> Work task
Give back all the data below exactly as it is shown.
[Opening Recorded information section]
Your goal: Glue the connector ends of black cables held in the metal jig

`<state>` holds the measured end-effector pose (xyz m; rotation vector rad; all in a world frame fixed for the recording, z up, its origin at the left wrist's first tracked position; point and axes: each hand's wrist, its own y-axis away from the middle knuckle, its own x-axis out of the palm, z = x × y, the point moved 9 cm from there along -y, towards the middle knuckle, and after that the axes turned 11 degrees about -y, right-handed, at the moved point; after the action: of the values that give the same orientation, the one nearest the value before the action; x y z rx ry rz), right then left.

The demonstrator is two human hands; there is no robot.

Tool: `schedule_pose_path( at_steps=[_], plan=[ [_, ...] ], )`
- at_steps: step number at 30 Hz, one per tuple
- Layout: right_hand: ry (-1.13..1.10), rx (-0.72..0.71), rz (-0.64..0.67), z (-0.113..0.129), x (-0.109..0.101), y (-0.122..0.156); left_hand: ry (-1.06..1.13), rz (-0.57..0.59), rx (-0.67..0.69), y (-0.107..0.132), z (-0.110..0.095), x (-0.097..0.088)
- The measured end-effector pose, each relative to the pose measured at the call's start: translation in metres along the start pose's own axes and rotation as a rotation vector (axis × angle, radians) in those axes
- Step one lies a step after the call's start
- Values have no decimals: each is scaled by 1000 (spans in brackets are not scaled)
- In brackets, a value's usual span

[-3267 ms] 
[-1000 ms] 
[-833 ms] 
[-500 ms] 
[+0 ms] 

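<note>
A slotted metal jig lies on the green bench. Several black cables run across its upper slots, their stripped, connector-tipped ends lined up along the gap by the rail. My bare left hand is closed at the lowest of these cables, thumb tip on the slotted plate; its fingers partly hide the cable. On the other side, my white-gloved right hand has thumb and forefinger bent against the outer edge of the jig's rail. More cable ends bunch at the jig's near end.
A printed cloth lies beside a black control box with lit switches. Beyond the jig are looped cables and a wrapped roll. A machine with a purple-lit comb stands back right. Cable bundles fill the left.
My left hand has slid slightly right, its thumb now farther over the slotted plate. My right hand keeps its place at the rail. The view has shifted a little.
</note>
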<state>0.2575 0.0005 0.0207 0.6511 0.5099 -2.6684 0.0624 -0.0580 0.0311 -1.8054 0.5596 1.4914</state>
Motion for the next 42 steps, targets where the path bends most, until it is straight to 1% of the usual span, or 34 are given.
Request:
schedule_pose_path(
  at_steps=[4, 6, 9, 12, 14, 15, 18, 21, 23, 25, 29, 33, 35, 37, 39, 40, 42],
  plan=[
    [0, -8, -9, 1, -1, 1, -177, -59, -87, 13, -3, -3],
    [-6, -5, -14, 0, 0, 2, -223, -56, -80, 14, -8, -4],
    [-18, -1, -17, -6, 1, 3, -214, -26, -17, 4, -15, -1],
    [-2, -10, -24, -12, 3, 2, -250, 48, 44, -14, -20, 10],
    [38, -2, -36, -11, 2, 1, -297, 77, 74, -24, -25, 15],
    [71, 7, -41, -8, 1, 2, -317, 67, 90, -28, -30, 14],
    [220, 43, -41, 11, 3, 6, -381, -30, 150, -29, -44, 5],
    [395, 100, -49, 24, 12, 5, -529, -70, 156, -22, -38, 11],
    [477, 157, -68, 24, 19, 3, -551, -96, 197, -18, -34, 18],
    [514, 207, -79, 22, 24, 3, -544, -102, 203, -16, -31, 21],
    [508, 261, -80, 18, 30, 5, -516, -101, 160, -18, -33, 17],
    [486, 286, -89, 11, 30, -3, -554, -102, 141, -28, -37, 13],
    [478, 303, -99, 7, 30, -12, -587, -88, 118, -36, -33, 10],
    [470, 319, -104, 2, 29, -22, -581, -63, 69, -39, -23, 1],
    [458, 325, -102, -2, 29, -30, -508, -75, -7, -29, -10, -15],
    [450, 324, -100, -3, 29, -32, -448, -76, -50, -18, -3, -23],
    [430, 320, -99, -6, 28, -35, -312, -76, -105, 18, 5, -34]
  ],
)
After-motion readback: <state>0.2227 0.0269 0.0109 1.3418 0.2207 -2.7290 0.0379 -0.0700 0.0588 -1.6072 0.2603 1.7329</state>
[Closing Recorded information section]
> Solution
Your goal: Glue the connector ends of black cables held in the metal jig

`<state>` holds the measured end-effector pose (xyz m; rotation vector rad; all in a world frame fixed for the recording, z up, its origin at the left wrist's first tracked position; point and axes: each hand's wrist, its own y-axis away from the middle knuckle, its own x-axis out of the palm, z = x × y, the point moved 9 cm from there along -y, towards the middle knuckle, and after that the axes turned 11 degrees about -y, right-handed, at the moved point; after the action: of the values that give the same orientation, the one nearest the value before the action; x y z rx ry rz), right then left.

The demonstrator is two human hands; there is no robot.

Tool: `schedule_pose_path( at_steps=[_], plan=[ [_, ...] ], )`
- at_steps: step number at 30 Hz, one per tuple
- Layout: right_hand: ry (-1.13..1.10), rx (-0.72..0.71), rz (-0.64..0.67), z (-0.113..0.129), x (-0.109..0.101), y (-0.122..0.156); left_hand: ry (-1.06..1.13), rz (-0.57..0.59), rx (-0.67..0.69), y (-0.107..0.132), z (-0.110..0.095), x (-0.097..0.088)
- The measured end-effector pose, each relative to the pose measured at the call's start: translation in metres along the start pose's own axes and rotation as a rotation vector (axis × angle, radians) in those axes
- Step one lies a step after the call's start
- Values have no decimals: each is scaled by 1000 (spans in brackets are not scaled)
- In brackets, a value's usual span

[-3267 ms] 
[-1000 ms] 
[-833 ms] 
[-500 ms] 
[+0 ms] 

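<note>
A slotted metal jig lies on the green bench. Several black cables run across its upper slots, their stripped, connector-tipped ends lined up along the gap by the rail. My bare left hand is closed at the lowest of these cables, thumb tip on the slotted plate; its fingers partly hide the cable. On the other side, my white-gloved right hand has thumb and forefinger bent against the outer edge of the jig's rail. More cable ends bunch at the jig's near end.
A printed cloth lies beside a black control box with lit switches. Beyond the jig are looped cables and a wrapped roll. A machine with a purple-lit comb stands back right. Cable bundles fill the left.
My left hand has slid slightly right, its thumb now farther over the slotted plate. My right hand keeps its place at the rail. The view has shifted a little.
</note>
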<state>0.2575 0.0005 0.0207 0.6511 0.5099 -2.6684 0.0624 -0.0580 0.0311 -1.8054 0.5596 1.4914</state>
Motion for the next 42 steps, targets where the path bends most, until it is straight to 1% of the usual span, or 34 are given.
Request:
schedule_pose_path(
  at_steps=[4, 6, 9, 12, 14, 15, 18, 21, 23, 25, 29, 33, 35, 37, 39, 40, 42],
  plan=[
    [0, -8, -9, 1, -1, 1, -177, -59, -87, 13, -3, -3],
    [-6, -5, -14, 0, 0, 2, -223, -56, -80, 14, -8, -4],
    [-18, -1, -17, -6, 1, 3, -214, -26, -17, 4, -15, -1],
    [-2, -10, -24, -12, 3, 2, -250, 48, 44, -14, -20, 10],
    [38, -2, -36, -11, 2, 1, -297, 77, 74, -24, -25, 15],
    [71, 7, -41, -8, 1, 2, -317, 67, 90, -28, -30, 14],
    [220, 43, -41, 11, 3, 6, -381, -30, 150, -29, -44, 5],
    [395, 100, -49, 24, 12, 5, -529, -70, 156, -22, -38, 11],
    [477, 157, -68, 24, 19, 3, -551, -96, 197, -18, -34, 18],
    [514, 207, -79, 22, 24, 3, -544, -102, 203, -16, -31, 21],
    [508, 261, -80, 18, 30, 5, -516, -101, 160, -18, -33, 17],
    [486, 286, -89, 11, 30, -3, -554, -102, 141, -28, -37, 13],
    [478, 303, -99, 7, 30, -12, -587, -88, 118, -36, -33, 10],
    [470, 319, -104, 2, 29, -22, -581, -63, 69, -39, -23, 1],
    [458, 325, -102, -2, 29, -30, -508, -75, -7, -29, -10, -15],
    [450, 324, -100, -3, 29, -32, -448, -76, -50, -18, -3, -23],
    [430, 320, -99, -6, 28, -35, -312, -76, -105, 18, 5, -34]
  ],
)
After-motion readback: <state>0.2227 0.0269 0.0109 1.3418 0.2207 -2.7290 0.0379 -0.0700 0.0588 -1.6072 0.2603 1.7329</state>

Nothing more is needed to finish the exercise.